**REQUIRED WORK:** Return every line from the one with "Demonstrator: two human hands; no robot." through the one with "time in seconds", inclusive, exactly as it appears below.

---+---

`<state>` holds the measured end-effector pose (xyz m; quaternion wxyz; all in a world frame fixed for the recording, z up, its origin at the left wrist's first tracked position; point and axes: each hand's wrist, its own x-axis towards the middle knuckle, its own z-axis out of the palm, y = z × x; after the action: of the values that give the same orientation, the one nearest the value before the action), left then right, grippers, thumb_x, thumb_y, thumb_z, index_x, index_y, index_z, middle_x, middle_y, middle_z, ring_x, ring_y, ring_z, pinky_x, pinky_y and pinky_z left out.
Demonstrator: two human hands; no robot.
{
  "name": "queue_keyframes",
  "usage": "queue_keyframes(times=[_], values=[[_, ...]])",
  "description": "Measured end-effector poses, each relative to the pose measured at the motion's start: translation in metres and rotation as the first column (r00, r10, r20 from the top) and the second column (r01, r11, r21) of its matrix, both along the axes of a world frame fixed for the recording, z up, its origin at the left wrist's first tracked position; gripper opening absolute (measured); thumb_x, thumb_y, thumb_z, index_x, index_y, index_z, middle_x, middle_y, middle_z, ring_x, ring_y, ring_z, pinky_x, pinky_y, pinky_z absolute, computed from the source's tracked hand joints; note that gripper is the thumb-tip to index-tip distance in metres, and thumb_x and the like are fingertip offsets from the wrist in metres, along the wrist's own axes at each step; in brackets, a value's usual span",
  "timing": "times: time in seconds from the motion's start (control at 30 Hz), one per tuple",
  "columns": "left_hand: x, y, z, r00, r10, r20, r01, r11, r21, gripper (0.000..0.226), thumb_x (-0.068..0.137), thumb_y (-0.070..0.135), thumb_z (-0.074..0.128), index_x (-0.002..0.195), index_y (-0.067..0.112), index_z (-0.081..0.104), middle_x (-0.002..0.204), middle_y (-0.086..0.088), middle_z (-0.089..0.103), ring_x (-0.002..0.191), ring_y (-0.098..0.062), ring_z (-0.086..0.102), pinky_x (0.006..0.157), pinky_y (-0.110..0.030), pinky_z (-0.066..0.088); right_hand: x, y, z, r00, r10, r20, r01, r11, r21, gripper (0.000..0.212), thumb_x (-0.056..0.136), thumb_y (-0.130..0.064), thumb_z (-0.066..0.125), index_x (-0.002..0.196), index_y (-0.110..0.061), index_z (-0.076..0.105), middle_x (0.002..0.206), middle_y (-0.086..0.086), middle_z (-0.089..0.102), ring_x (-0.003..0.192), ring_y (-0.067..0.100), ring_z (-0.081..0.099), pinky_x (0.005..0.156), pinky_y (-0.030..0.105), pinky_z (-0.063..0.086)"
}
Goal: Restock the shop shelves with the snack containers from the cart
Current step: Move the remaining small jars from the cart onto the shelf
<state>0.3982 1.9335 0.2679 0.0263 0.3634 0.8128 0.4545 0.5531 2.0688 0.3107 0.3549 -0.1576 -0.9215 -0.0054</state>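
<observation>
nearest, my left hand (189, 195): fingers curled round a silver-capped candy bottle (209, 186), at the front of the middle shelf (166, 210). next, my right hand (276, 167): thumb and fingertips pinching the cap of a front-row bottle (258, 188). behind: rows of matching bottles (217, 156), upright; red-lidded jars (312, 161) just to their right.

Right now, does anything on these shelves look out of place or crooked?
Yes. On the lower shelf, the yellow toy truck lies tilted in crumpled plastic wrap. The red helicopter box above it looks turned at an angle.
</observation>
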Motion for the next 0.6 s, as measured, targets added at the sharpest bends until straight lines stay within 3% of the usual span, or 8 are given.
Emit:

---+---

**ANSWER FOR THIS EXERCISE:**
Demonstrator: two human hands; no robot.
{
  "name": "queue_keyframes",
  "usage": "queue_keyframes(times=[_], values=[[_, ...]])",
  "description": "Measured end-effector poses, each relative to the pose measured at the motion's start: translation in metres and rotation as the first column (r00, r10, r20 from the top) and the second column (r01, r11, r21) of its matrix, both along the axes of a world frame fixed for the recording, z up, its origin at the left wrist's first tracked position; gripper opening absolute (measured); thumb_x, thumb_y, thumb_z, index_x, index_y, index_z, middle_x, middle_y, middle_z, ring_x, ring_y, ring_z, pinky_x, pinky_y, pinky_z absolute, computed from the source's tracked hand joints; note that gripper is the thumb-tip to index-tip distance in metres, and thumb_x and the like are fingertip offsets from the wrist in metres, along the wrist's own axes at each step; in brackets, a value's usual span",
  "timing": "times: time in seconds from the motion's start (control at 30 Hz), one per tuple",

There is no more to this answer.